(Stored data Opens)

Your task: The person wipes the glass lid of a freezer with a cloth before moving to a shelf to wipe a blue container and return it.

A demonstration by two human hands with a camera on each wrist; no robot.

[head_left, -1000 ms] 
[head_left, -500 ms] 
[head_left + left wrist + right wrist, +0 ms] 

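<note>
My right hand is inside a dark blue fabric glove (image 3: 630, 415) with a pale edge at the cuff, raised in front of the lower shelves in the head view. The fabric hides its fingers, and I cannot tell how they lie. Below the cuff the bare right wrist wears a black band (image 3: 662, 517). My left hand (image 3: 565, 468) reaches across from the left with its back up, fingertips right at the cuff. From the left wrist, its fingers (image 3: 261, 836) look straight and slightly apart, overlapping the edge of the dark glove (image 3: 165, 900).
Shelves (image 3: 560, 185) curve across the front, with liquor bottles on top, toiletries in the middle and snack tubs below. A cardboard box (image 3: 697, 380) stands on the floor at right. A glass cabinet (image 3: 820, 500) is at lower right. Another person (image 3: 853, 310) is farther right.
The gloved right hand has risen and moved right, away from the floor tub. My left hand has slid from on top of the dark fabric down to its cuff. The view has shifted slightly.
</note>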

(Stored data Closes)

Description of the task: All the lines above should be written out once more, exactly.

Result:
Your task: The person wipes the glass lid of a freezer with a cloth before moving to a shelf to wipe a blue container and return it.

A demonstration by two human hands with a camera on each wrist; no robot.

[head_left, -1000 ms] 
[head_left, -500 ms] 
[head_left + left wrist + right wrist, +0 ms] 

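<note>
My right hand is inside a dark blue fabric glove (image 3: 630, 415) with a pale edge at the cuff, raised in front of the lower shelves in the head view. The fabric hides its fingers, and I cannot tell how they lie. Below the cuff the bare right wrist wears a black band (image 3: 662, 517). My left hand (image 3: 565, 468) reaches across from the left with its back up, fingertips right at the cuff. From the left wrist, its fingers (image 3: 261, 836) look straight and slightly apart, overlapping the edge of the dark glove (image 3: 165, 900).
Shelves (image 3: 560, 185) curve across the front, with liquor bottles on top, toiletries in the middle and snack tubs below. A cardboard box (image 3: 697, 380) stands on the floor at right. A glass cabinet (image 3: 820, 500) is at lower right. Another person (image 3: 853, 310) is farther right.
The gloved right hand has risen and moved right, away from the floor tub. My left hand has slid from on top of the dark fabric down to its cuff. The view has shifted slightly.
</note>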

No part of the answer remains open.